Agent Skill · Databricks

databricks-vector-search

Patterns for Databricks Vector Search: create endpoints and indexes, query with filters, manage embeddings. Use when building RAG applications, semantic search, or similarity matching. Covers both storage-optimized and standard endpoints.

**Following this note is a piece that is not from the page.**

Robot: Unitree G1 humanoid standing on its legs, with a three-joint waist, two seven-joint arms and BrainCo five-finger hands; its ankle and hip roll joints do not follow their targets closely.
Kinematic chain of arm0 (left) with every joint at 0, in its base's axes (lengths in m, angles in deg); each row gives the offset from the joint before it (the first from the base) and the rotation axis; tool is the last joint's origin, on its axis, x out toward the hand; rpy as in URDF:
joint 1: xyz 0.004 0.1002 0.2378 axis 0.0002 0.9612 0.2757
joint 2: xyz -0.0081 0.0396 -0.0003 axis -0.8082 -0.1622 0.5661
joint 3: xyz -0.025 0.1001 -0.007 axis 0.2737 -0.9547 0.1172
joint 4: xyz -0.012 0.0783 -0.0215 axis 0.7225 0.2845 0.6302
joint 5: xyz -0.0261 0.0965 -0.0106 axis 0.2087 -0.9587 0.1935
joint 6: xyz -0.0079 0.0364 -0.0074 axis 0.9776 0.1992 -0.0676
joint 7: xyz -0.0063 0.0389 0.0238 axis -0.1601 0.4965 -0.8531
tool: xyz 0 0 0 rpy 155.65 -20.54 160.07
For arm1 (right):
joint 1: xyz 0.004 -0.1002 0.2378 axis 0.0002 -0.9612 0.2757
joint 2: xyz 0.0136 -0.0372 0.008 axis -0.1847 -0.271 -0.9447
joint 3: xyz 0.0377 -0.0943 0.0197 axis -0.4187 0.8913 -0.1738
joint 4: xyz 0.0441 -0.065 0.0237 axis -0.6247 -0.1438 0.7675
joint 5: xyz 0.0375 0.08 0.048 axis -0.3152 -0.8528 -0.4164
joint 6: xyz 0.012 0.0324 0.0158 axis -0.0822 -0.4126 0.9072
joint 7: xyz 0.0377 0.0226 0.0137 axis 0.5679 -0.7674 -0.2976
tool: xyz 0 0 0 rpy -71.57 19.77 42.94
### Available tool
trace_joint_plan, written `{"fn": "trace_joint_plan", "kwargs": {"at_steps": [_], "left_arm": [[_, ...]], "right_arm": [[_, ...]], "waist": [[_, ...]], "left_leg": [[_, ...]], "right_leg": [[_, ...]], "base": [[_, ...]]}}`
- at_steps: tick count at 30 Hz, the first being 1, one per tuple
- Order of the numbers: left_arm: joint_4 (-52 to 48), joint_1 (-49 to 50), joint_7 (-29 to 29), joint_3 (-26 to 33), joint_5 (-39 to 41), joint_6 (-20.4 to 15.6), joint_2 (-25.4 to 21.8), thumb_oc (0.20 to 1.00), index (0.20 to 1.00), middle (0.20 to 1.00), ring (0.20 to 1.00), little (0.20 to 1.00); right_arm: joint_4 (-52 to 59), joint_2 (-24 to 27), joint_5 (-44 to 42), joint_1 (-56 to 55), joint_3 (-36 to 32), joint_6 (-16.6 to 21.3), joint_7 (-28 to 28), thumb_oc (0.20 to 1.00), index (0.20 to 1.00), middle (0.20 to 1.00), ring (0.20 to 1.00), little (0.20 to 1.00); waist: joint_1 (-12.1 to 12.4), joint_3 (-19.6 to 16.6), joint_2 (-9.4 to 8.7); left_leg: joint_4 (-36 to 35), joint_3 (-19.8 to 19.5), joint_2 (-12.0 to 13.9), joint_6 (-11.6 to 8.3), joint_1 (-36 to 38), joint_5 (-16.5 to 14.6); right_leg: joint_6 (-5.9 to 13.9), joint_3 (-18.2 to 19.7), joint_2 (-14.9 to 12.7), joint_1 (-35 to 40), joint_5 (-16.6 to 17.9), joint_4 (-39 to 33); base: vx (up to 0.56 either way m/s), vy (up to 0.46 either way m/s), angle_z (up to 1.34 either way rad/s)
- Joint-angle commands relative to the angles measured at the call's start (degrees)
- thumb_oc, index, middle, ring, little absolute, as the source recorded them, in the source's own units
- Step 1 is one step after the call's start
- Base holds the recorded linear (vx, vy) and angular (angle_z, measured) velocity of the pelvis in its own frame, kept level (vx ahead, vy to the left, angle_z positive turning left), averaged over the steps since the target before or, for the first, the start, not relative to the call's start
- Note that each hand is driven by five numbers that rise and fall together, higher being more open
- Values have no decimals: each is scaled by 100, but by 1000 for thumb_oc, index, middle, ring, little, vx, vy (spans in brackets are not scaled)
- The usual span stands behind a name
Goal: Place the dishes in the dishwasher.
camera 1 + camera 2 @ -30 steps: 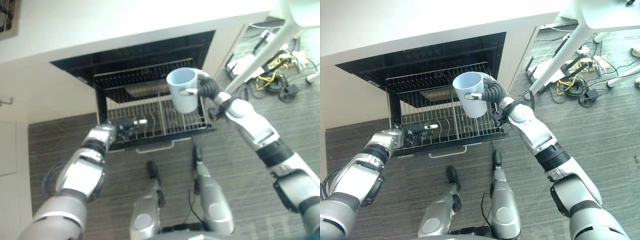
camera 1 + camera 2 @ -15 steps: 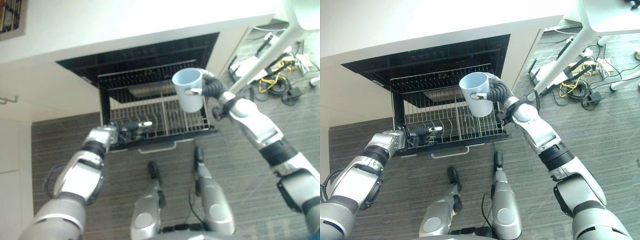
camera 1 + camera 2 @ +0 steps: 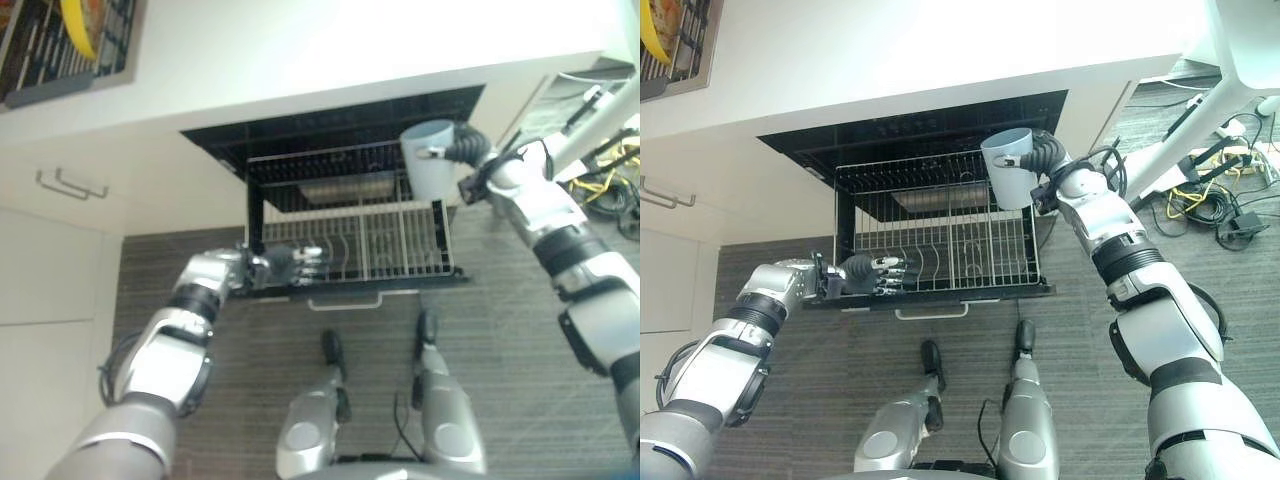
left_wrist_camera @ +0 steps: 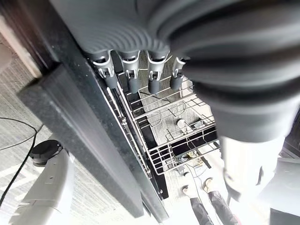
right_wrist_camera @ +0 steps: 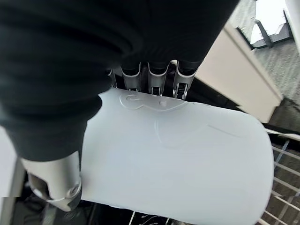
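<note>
While the dishwasher (image 3: 930,125) stands open under the white countertop (image 3: 900,50), its wire rack (image 3: 940,235) is drawn out over the dark striped floor (image 3: 820,360), long wires running front to back with rows of tines standing up in it. Above the rack's back right corner, clear of the wires, hangs a pale blue cup (image 3: 1010,180), held by the right hand (image 3: 1045,160). Its long axis is tilted, the open mouth pointing up and toward the dishwasher's dark opening, the base pointing down toward the rack. In the right wrist view the cup (image 5: 178,159) lies across the palm with the fingers (image 5: 157,79) curled over its wall and the thumb (image 5: 56,180) pressed against the other side, a firm wrap around the body. The left hand (image 3: 855,275) sits at the rack's front left corner, just beside the dishwasher's dark front edge (image 4: 79,140); its fingers (image 4: 131,77) are stretched out nearly straight over the rack's edge wires, closing on nothing, and whether their tips touch the wires I cannot tell.
</note>
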Motion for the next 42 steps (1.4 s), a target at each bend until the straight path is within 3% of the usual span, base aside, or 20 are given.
{"fn": "trace_joint_plan", "kwargs": {"at_steps": [1,15,25,27,28,29,42], "left_arm": [[479,1008,-915,-1281,243,1106,508,1000,1000,1000,1000,1000],[522,915,-977,-1350,326,991,630,1000,1000,1000,1000,1000],[574,747,-1080,-1409,311,969,667,1000,1000,1000,1000,1000],[550,713,-1118,-1394,299,960,655,1000,1000,1000,1000,1000],[537,704,-1110,-1409,326,957,658,1000,1000,1000,1000,1000],[513,701,-1127,-1412,334,944,652,1000,1000,1000,1000,1000],[295,577,-1036,-1455,497,1070,578,1000,1000,1000,1000,1000]], "right_arm": [[-203,-89,-302,880,-72,134,87,200,200,200,200,200],[-1434,-359,-22,948,-57,-44,-327,200,200,200,200,200],[-2090,-475,44,1012,-101,-158,-330,200,200,200,200,200],[-2139,-473,11,1045,-114,-180,-319,492,492,492,492,492],[-2165,-490,0,1048,-115,-164,-298,576,576,576,576,576],[-2179,-504,-6,1064,-125,-162,-254,1000,1000,1000,1000,1000],[-2169,-530,-258,1115,-196,-74,-96,1000,1000,1000,1000,1000]], "waist": [[200,44,-207],[319,137,-29],[366,245,78],[368,281,98],[370,286,106],[373,289,116],[375,298,123]], "left_leg": [[47,-268,-106,-70,-265,-476],[57,-337,-146,-49,-364,-420],[67,-401,-190,-24,-464,-388],[71,-405,-197,-20,-483,-377],[75,-406,-200,-18,-491,-376],[76,-407,-206,-15,-505,-373],[48,-368,-214,-13,-511,-359]], "right_leg": [[519,-268,-548,30,-971,450],[506,-311,-603,-98,-982,547],[507,-291,-616,-193,-968,577],[516,-284,-630,-223,-956,594],[517,-279,-631,-238,-956,604],[519,-270,-632,-258,-952,611],[568,-291,-651,-288,-892,602]], "base": [[0,0,0],[1,2,1],[3,-1,1],[0,0,0],[0,0,0],[0,0,0],[-21,-5,0]]}}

Provider: Databricks Path in repo: experimental/databricks-vector-search/SKILL.md

Skill body

Databricks Vector Search

Patterns for creating, managing, and querying vector search indexes for RAG and semantic search applications.

When to Use

Use this skill when:

Overview

Databricks Vector Search provides managed vector similarity search with automatic embedding generation and Delta Lake integration.

Component Description
Endpoint Compute resource hosting indexes (Standard or Storage-Optimized)
Index Vector data structure for similarity search
Delta Sync Auto-syncs with source Delta table
Direct Access Manual CRUD operations on vectors

Endpoint Types

Type Latency Capacity Cost Best For
Standard 20-50ms 320M vectors (768 dim) Higher Real-time, low-latency
Storage-Optimized 300-500ms 1B+ vectors (768 dim) 7x lower Large-scale, cost-sensitive

Index Types

Type Embeddings Sync Use Case
Delta Sync (managed) Databricks computes Auto from Delta Easiest setup
Delta Sync (self-managed) You provide Auto from Delta Custom embeddings
Direct Access You provide Manual CRUD Real-time updates

Quick Start

Create Endpoint

from databricks.sdk import WorkspaceClient

w = WorkspaceClient()

# Create a standard endpoint
endpoint = w.vector_search_endpoints.create_endpoint(
    name="my-vs-endpoint",
    endpoint_type="STANDARD"  # or "STORAGE_OPTIMIZED"
)
# Note: Endpoint creation is asynchronous; check status with get_endpoint()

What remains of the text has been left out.